28 Mart 2011 Pazartesi

Yeni Stad, Yeni Başkan




18 Mart Cuma günü ilk defa Türk Telekom Arena’yı görme fırsatım oldu. İlk önce gerçekten çok güzel bir stat olduğunu söylemeyelim. Her Galatasaraylının görmesi gereken bir yer ve bunu önemli bir maça denk getirirseniz ihtişamından etkileneceğinize eminim. Fenerbahçeli, Beşiktaşlı, Bursalı, Trabzonlu ve diğer takımları tutan futbolseverlerin en kötü ihtimalle bir milli maça gitmesini isterim. Tabii stada girişte, çıkışta bazı sorunlar oluyor. Özellikle metroda sigara içen tayfaya polis bir el atsa fena olmaz. Bir iki seneye sorunların asgari düzeye ineceğini tahmin ediyorum.

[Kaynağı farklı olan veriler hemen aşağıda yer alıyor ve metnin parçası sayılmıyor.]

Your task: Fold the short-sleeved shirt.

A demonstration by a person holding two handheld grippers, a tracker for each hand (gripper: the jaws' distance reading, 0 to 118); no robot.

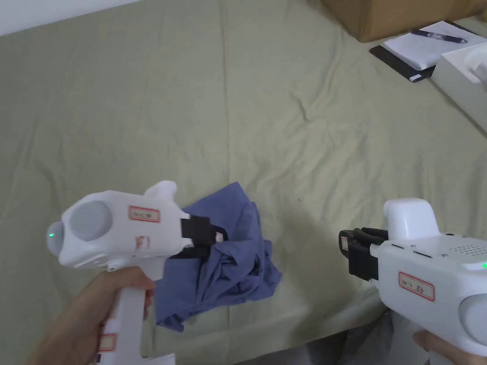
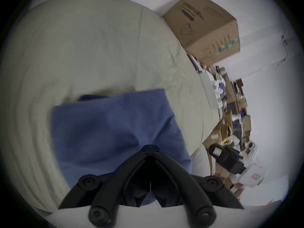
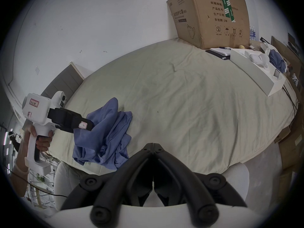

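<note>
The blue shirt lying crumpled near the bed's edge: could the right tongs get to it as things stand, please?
Probably yes. The right tongs hang shut off the near edge, apart from the blue shirt, with bare sheet between them. The left tongs meet the shirt's other side, leaving the near side free.

Left gripper fingers' contact with crumpled shirt hidden.

Cardboard box: "数量: 2400", "有效期: 2年" and "50cm" are printed on the side; handling symbols are printed below.
</note>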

Maça biraz değinecek olursak klasik Galatasaray – Fenerbahçe maçlarından ayrışan bir tarafı yoktu. Galatasaray’ın rakibine pek pozisyon vermediği maçta, Alex yine etkinliğini kullanarak takımının skor almasını sağladı. Yalnız ilk defa bir derbide Fenerbahçeli oyuncuların, deplasmanda olmalarının baskısını üzerlerinde hissettiklerini gördüm. Zaten maç sonu Gökhan Gönül de bunu açık yüreklilikle ifade etmiş. Tarihin en kötü Galatasaraylarından birinin, son yılların en organize Fenerbahçe’sine bu kadar umutsuzluk yaşatmasının en önemli nedeni kesinlikle stadın ihtişam ve atmosferdir. Fenerbahçeliler artık biliyorlar ki deplasmandaki derbilerinden en azından birinde, stattan ellerini kollarını sallaya sallaya çıkmayacaklar.

Galatasaray için bu maçla beraber lig fiilen sona erdi ama sarı kırmızılılar manşetlerin birinci sırasını halen meşgul eden kulüp hüviyetindeler. Son günlerde “Hagi gitsin, Tugay gelsin, o gitsin Cevat (Güler) gelsin, altında Bülent Ünder çalışsın, sezon sonunda Fatih Terim ile Abdullah Avcı beraber gelsin onların üstüne de Lucescu’yu getirelim” gibi fikirlerin Adnan Polat’ın kafasından geçtiğini hepimiz tahmin ediyoruz. Aslında kongre üyelerinin söylemlerine bakarsak Adnan Polat’ın rolü de kendi kafasındaki Hagi rolüne çok benziyordu. Umarım Hagi’yi, Bülent Korkmaz’ı, Ümit Davala’yı, Hakan Şükür’ü ittiği kuyuların daha derininde bir kuyuda olduğunun farkındadır. Polat’ın neyin ve kimin Galatasaray’a daha çok zarar verdiğini kendine bir sorması lazım!

Son 8 haftada artık Galatasaray kesin temizlik hamlelerine başlamalıdır ve bu doğrultuda Emirhan Ergün’ü, Berk Neziroğulları’nı, Onur Arıkan’ı, Ahmet Kesim’i, Bilal Özhan’ı, Cumhur Yılmaztürk’ü, Berkin Arslan’ı, Cem Sultan’ı, Anıl Dilaver’i kullanmaya başlamalıdır. Bu yolu deneyen Galatasaray’ın kazancının kaybından çok daha yüksek olacağını ben buradan garanti ediyorum.